## Description of the task
When a line of the records contains "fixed", copy it.

Segment Start: Data for analysis

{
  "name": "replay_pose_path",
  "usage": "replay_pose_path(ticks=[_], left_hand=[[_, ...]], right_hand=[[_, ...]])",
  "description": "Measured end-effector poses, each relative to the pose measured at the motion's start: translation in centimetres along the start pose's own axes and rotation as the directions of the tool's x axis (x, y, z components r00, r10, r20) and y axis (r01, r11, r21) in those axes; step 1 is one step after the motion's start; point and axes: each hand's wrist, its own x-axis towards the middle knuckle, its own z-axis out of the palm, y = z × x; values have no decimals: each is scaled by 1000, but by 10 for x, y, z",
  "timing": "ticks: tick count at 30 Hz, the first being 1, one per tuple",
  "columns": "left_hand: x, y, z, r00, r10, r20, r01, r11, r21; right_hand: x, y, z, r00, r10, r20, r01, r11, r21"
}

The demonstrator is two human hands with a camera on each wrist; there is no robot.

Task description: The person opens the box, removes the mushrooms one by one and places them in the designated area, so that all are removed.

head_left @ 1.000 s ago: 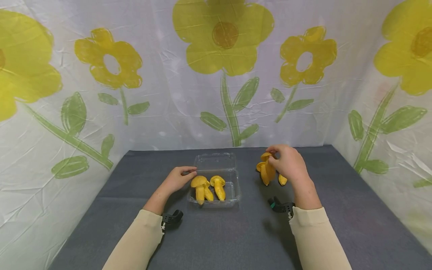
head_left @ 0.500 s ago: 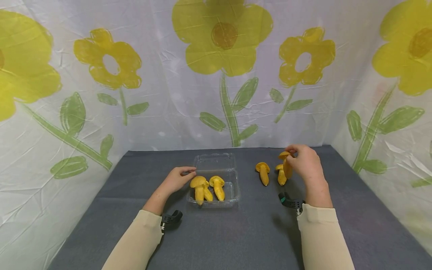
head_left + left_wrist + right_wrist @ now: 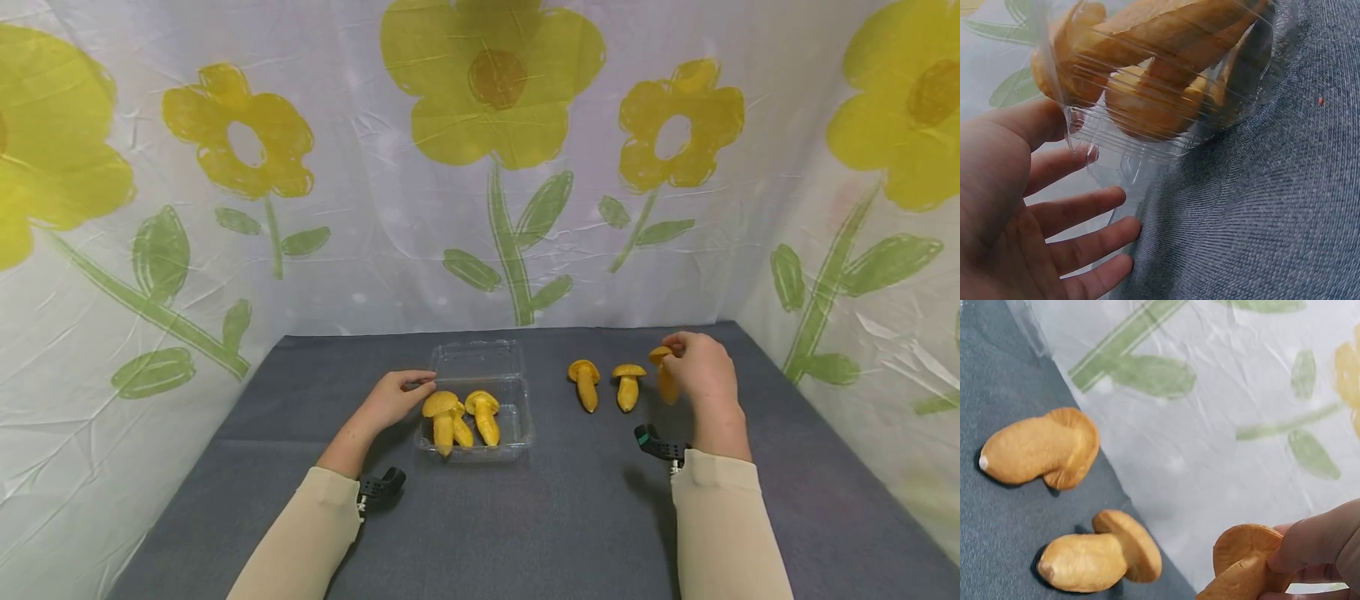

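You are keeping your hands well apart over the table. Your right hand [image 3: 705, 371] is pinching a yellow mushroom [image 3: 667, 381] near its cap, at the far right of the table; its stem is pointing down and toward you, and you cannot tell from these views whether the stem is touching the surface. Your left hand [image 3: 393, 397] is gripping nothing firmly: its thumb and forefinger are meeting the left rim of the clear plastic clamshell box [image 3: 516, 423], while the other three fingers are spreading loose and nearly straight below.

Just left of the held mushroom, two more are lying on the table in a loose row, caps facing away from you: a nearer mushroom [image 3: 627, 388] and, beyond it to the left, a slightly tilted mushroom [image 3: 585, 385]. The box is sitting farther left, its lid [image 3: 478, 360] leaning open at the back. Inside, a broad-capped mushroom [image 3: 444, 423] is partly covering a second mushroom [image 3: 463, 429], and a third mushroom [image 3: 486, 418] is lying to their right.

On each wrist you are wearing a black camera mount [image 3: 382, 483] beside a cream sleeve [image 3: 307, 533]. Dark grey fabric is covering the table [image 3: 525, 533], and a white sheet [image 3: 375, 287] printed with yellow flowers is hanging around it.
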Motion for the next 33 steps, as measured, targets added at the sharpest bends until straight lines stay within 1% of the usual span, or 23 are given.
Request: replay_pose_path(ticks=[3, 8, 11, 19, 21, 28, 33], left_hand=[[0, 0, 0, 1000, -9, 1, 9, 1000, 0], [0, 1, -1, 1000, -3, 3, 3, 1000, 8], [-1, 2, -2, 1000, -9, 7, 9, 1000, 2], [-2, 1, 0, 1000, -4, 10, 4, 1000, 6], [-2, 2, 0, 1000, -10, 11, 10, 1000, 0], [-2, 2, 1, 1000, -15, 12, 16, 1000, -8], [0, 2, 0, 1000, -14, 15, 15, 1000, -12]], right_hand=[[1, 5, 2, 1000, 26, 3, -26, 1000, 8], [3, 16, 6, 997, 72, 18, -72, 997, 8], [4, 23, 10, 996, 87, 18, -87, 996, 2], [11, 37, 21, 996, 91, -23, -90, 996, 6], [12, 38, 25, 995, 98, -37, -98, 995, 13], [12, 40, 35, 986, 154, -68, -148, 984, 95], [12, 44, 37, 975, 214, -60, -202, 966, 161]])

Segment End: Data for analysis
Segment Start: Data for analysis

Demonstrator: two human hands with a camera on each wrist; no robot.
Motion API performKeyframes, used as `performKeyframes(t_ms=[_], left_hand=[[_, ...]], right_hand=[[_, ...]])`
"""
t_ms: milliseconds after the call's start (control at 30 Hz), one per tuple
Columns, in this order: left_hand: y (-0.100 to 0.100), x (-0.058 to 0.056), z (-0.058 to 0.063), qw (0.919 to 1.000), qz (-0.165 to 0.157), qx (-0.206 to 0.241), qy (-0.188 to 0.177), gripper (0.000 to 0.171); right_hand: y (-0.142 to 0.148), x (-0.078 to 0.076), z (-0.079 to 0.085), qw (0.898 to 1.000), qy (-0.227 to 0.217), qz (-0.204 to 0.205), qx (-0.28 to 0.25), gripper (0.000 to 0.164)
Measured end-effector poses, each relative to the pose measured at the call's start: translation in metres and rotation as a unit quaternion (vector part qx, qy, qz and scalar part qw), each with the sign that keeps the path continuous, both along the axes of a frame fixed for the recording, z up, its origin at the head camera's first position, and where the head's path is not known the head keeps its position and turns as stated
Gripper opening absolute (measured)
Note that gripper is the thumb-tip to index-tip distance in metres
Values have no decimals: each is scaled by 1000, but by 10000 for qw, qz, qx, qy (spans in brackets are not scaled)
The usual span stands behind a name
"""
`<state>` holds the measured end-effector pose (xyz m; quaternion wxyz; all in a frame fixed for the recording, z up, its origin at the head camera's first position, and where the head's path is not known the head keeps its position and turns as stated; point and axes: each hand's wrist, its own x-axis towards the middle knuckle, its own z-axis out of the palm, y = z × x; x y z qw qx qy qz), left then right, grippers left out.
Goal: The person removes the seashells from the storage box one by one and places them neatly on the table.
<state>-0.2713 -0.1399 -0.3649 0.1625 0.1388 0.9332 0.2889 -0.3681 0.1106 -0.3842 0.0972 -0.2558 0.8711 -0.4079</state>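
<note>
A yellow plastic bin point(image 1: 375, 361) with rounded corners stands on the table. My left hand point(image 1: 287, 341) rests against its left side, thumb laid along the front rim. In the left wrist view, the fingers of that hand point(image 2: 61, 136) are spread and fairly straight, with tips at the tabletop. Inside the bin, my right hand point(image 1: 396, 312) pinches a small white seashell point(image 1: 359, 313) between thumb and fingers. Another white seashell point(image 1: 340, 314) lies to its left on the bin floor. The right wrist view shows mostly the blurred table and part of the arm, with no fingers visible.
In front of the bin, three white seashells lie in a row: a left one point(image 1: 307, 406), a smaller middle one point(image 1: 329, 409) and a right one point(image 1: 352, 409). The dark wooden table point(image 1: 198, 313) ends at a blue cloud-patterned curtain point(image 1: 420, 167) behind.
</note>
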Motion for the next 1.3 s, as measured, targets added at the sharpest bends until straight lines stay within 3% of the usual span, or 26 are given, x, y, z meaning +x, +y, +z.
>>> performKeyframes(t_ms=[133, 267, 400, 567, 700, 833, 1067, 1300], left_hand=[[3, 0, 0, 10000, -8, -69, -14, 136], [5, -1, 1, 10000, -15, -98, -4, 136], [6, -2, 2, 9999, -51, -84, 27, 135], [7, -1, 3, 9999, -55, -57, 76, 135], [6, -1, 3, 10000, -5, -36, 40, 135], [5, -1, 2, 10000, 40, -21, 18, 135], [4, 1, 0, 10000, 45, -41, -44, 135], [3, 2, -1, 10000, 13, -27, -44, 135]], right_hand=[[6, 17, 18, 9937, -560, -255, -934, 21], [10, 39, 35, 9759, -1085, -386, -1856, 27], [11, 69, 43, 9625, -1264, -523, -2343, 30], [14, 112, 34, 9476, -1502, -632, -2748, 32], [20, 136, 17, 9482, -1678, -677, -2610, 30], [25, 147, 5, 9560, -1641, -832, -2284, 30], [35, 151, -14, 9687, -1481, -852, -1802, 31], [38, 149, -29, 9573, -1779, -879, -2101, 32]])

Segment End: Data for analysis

## Result of this exercise
Measured end-effector poses, each relative to the pose measured at the call's start: translation in metres and rotation as a unit quaternion (vector part qx, qy, qz and scalar part qw), each with the sign that keeps the path continuous, both along the axes of a frame fixed for the recording, z up, its origin at the head camera's first position, and where the head's path is not known the head keeps its position and turns as stated
`<state>` holds the measured end-effector pose (xyz m; quaternion wxyz; all in a frame fixed for the recording, z up, its origin at the head camera's first position, and where the head's path is not known the head keeps its position and turns as stated; point and axes: each hand's wrist, its own x-axis towards the middle knuckle, its own z-axis out of the palm, y = z × x; x y z qw qx qy qz), left then right, grippers left out.

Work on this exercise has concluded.